The community radio station in Barh has developed listener groups among communities. A group of high school girls say, “We use our mobile phones to listen to radio programmes. We regularly listen to the programme- Swasth Charcha, which advises us about the importance of safe drinking water, washing hands before eating, and other hygiene practices and the need for including fruits in our diet. The girls had been invited to participate in a radio programme that was aired on anti-tobacco day. One of them enthusiastically sang the jingle she had developed for the programme. In their own words, they like listening to the radio station because, “we get to hear our own people speaking through this radio station. This is the best thing about this radio station.”
Another popular programme is Dr Chacha, which focuses on the subject of drug addiction. It delivers powerful messages that create awareness on the ill-effects of drug abuse.
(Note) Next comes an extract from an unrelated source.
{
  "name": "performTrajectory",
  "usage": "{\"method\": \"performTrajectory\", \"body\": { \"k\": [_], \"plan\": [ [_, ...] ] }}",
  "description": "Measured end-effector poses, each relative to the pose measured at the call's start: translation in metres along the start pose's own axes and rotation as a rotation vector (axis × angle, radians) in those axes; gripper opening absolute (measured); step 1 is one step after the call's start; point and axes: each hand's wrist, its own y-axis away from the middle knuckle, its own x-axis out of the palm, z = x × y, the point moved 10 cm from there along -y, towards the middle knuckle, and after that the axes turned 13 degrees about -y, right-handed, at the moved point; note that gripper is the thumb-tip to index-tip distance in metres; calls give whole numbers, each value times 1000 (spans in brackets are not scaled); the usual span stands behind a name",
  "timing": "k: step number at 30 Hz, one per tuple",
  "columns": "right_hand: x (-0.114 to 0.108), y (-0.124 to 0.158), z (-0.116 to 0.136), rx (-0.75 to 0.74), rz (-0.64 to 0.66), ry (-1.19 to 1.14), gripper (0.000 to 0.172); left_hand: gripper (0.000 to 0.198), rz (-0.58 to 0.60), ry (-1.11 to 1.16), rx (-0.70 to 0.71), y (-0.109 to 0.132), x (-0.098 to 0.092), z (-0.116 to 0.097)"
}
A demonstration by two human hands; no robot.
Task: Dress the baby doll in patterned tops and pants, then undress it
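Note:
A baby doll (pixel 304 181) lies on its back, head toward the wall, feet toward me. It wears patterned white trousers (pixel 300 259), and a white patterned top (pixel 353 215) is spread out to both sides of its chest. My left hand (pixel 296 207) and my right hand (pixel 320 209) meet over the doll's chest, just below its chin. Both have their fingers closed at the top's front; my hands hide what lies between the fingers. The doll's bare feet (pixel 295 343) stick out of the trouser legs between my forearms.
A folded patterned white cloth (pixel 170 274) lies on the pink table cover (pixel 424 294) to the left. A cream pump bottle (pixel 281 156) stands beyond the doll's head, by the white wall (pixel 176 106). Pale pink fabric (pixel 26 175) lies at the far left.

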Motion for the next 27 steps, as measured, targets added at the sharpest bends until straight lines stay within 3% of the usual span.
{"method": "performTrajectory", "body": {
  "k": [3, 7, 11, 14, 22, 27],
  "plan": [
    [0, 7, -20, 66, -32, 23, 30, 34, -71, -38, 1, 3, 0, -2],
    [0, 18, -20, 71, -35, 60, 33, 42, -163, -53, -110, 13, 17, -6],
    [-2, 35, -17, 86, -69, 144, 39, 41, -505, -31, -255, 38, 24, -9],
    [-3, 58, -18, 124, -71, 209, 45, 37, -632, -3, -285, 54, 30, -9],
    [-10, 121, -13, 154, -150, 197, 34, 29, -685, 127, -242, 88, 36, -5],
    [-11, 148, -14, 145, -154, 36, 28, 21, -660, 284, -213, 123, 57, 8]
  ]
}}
Such radio dramas generate listener interest through an engaging and interesting manner. Given the content and the presentation of the programmes, it is little wonder that the radio station is emerging as a catalyst for positive change in rural Bihar. Community radio officials report that there now seems to be a better awareness among community members on issues like female foeticide, colostrum feeding and the importance of using toilets.
Bihar is one of the first states to constitute a commission for the poorest among Dalits, called the State Mahadalit Commission. The state distributed six lakh radio sets among Mahadalits to make information on various government schemes accessible to marginalised groups. In Bihar, the success of community radio depends not only to the extent to which the radio has been able to include the Mahadalit communities in listener groups, but also on how actively it has involved them in producing radio programmes. In 2011, KVK, started with approximately 40 listener groups in Barh and 10 more new groups were started in 2014. The radio station at KVK Barh has been successful reaching out to some of these marginalised communities, with targeted health, nutrition and water and sanitation related knowledge.
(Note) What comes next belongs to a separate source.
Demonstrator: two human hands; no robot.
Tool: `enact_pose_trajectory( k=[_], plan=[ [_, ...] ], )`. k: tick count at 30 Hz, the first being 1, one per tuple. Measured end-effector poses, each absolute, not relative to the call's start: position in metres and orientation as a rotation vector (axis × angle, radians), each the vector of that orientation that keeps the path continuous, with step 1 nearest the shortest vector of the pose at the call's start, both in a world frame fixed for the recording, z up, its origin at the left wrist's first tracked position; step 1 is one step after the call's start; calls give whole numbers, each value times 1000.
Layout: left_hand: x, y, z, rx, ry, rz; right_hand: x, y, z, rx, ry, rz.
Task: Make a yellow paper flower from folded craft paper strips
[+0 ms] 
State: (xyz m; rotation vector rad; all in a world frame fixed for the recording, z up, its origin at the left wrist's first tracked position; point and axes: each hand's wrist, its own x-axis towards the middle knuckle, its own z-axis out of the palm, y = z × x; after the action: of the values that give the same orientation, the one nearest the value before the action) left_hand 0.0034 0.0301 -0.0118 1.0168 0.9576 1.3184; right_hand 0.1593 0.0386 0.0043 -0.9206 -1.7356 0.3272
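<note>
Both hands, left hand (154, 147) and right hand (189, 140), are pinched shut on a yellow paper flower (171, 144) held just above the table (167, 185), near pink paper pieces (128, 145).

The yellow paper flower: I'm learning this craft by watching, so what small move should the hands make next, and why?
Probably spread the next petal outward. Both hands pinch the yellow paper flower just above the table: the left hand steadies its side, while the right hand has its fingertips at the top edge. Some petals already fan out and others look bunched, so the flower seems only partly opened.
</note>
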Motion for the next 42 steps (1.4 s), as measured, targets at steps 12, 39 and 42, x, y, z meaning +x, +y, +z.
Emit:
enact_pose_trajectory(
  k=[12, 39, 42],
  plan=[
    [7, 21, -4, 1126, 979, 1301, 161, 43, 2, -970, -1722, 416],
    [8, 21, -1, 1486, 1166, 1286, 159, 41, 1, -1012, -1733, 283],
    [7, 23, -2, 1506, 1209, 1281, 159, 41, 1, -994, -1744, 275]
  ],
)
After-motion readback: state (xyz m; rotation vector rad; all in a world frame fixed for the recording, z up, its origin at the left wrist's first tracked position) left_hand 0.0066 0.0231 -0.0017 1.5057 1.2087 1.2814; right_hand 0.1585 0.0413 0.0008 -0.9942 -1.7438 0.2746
Success here seems to be driven by some key factors. When the community hears its own people speaking they are able to easily connect their real-life experiences with the discussions. Secondly, the programmes also raise the profile of the frontline service providers by making their work not only more credible but also accountable and hence generates interest from the providers too. The community not only participates in recording the radio programmes but is also beginning to manage the radio station, which is important for building the interest and instilling a sense of ownership. 
SWASTH programme aims to improve the health and nutritional status of people of Bihar by increasing access to better quality health, nutrition, and water and sanitation services particularly for the underserved groups. The focus of this programme is to strengthen the systems through better planning, organizational strengthening & human resource management, decentralization and convergence among key departments. The programme also uses community level processes to manage, demand and monitor services.
Disclaimer: SWASTH is supported by the Department for International Development (DFID)-UK and implemented by the Government of Bihar, in collaboration with the Bihar Technical Assistance Support Team. However, the views expressed in this report do not necessarily reflect either DFID’s or Govt. of Bihar’s official policies or views.